* _Your goal_:
Please look for the string "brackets" below and report every line in which it occurs.

* _Source data_:
• • • •

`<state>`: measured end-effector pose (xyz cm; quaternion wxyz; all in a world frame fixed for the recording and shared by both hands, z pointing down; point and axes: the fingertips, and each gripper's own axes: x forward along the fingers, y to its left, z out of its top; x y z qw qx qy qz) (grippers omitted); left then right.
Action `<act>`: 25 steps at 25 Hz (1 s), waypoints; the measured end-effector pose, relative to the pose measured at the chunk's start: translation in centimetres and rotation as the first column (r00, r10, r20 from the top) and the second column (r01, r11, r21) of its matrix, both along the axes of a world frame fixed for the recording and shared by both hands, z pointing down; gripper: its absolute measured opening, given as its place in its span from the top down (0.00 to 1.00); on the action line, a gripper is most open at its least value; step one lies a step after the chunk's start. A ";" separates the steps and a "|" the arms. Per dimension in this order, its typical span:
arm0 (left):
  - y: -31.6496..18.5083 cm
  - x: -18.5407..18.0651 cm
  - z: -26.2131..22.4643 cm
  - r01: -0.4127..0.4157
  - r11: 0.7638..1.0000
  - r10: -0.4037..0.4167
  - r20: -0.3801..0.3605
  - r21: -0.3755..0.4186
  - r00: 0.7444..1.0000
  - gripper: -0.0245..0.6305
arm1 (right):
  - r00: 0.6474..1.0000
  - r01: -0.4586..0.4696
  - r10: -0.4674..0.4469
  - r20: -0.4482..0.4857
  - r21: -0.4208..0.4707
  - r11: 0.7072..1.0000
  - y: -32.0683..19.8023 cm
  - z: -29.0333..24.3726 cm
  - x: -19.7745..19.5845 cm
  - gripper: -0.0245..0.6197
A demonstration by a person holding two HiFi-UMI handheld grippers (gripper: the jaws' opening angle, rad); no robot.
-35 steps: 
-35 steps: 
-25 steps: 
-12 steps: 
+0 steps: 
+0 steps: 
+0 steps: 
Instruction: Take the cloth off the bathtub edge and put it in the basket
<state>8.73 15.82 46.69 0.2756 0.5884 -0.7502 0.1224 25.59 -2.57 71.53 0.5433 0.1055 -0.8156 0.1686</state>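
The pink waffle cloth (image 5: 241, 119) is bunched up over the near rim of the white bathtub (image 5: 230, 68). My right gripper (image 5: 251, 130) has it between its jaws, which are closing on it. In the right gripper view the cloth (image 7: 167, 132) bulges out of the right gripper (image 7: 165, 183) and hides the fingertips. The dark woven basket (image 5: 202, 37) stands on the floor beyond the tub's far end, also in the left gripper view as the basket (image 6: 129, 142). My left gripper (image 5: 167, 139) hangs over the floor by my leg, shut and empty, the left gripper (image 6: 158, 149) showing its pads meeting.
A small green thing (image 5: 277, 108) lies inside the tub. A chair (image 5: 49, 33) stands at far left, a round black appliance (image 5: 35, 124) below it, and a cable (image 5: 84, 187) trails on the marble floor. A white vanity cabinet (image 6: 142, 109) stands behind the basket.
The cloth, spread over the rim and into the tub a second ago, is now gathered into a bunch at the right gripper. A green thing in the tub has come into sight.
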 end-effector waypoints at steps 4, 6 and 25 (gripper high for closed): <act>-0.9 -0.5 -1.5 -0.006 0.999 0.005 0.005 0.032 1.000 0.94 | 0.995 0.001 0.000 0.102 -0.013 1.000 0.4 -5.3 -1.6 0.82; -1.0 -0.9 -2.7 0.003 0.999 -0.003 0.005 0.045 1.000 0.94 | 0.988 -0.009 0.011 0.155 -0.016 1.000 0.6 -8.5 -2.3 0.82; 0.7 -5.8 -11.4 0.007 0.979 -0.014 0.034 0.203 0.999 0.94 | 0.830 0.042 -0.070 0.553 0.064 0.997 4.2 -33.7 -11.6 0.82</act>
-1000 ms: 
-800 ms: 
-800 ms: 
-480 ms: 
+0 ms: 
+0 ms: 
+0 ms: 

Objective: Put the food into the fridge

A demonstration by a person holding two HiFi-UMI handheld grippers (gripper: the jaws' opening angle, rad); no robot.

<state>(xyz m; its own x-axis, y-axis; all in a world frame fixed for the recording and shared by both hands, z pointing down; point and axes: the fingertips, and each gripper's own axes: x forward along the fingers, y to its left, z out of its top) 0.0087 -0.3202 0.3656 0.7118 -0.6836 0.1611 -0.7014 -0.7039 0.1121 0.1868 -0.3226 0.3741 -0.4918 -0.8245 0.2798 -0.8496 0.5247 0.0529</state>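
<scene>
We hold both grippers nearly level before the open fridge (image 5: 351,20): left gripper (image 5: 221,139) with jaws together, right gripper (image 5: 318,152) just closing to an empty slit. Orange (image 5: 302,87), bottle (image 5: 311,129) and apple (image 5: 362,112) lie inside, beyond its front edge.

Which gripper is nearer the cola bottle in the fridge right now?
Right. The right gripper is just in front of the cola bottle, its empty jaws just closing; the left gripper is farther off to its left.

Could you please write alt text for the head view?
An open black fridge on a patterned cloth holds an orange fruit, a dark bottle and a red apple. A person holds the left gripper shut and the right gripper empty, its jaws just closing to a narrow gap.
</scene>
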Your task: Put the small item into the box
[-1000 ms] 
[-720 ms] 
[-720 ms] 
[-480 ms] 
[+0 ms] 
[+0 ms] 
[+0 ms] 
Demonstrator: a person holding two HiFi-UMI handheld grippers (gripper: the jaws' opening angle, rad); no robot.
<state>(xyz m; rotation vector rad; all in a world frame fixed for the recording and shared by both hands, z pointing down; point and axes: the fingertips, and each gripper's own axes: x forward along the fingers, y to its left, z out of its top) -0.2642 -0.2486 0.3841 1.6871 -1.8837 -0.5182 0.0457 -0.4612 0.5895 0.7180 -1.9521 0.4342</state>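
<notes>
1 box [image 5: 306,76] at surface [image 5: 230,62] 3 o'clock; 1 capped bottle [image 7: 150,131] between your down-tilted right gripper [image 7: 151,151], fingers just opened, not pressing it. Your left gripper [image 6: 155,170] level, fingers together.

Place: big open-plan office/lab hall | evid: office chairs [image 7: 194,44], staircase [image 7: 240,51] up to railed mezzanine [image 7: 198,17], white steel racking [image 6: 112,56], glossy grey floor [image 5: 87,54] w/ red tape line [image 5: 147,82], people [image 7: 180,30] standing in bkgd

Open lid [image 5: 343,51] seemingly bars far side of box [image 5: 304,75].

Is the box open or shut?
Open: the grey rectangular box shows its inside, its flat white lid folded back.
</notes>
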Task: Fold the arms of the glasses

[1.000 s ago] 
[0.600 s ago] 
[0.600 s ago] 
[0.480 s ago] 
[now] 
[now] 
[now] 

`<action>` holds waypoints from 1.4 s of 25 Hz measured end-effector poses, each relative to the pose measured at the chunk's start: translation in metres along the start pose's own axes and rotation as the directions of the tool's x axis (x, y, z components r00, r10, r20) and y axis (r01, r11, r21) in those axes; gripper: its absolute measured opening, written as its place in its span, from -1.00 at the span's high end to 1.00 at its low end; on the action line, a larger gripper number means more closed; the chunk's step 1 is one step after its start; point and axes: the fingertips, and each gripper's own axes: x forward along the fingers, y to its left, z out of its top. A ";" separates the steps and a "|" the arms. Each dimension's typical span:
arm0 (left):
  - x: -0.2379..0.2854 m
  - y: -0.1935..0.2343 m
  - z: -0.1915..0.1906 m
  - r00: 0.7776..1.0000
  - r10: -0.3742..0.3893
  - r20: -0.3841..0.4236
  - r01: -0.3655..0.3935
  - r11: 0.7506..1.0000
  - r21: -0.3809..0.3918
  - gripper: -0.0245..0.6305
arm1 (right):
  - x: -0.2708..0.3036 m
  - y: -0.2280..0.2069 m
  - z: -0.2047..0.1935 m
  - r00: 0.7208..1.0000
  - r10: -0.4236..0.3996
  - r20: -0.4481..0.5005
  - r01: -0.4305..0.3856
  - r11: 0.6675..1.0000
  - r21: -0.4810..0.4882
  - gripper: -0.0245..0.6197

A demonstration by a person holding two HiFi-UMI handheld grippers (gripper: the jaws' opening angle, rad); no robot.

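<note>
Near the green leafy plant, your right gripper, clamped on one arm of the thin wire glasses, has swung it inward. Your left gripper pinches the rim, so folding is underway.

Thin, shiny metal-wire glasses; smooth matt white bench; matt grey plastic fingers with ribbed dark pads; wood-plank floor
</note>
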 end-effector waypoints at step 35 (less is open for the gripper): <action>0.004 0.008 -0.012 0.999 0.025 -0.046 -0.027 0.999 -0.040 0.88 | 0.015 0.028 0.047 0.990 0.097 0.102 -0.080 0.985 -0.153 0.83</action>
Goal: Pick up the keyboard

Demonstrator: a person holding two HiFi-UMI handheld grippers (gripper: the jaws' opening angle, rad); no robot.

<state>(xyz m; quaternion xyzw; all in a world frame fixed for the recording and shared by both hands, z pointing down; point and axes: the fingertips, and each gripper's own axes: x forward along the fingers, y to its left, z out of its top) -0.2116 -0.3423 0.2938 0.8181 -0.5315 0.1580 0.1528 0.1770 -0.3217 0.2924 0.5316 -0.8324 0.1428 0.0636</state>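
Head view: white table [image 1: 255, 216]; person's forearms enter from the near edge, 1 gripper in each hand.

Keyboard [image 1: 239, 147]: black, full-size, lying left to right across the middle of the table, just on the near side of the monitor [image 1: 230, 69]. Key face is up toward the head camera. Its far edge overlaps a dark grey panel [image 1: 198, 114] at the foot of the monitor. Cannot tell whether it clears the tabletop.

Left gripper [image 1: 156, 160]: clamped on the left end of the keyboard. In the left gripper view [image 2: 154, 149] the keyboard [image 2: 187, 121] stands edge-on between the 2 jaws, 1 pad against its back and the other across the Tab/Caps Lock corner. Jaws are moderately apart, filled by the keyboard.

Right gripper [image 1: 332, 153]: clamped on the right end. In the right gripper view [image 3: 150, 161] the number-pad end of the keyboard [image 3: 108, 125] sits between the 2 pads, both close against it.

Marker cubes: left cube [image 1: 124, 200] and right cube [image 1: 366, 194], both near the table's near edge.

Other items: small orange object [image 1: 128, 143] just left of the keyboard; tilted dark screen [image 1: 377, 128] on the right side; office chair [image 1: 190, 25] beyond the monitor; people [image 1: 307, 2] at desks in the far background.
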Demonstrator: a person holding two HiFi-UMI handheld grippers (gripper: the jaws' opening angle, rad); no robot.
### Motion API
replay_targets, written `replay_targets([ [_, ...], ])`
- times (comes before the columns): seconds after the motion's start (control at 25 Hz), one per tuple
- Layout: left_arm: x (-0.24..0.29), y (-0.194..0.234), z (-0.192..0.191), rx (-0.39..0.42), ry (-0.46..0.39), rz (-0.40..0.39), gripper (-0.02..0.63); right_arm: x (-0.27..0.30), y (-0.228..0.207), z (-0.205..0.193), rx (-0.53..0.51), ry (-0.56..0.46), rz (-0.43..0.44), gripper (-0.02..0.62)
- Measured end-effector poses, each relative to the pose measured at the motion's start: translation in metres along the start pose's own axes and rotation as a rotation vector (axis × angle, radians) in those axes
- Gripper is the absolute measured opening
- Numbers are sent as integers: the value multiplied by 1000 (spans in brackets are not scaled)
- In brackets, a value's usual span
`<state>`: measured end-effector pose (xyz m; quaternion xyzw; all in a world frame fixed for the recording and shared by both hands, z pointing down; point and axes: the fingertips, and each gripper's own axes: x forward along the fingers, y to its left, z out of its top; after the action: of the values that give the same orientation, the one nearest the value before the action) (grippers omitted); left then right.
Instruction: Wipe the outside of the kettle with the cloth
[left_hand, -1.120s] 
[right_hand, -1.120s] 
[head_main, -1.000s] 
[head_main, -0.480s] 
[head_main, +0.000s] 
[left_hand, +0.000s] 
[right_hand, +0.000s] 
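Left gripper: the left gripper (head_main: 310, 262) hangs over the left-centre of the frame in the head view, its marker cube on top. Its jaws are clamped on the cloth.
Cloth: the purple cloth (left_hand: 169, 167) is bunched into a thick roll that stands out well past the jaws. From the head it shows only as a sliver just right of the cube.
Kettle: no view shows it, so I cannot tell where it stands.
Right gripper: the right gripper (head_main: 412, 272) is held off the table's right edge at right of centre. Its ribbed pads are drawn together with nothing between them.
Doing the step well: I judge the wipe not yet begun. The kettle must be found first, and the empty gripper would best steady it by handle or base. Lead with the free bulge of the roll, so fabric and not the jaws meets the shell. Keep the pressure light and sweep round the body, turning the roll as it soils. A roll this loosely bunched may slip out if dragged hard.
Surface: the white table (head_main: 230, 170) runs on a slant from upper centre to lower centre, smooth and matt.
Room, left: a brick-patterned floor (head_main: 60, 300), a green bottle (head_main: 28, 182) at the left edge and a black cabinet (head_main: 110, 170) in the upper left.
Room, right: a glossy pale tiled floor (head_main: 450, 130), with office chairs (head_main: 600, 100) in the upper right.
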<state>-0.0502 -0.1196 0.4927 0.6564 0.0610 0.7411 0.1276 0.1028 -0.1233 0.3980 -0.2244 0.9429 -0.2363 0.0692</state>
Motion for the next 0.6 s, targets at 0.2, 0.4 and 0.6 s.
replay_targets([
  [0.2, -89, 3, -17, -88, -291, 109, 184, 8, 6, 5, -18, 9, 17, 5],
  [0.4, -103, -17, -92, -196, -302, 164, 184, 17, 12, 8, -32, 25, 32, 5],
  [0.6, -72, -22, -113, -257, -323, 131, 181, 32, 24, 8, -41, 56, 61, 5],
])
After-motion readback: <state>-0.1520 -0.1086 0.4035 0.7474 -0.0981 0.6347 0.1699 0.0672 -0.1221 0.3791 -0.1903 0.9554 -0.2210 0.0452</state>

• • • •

* _Solution for this exercise_:
- Numbers are sent as integers: the value multiplied by 1000 (spans in brackets are not scaled)
- In brackets, a value's usual span

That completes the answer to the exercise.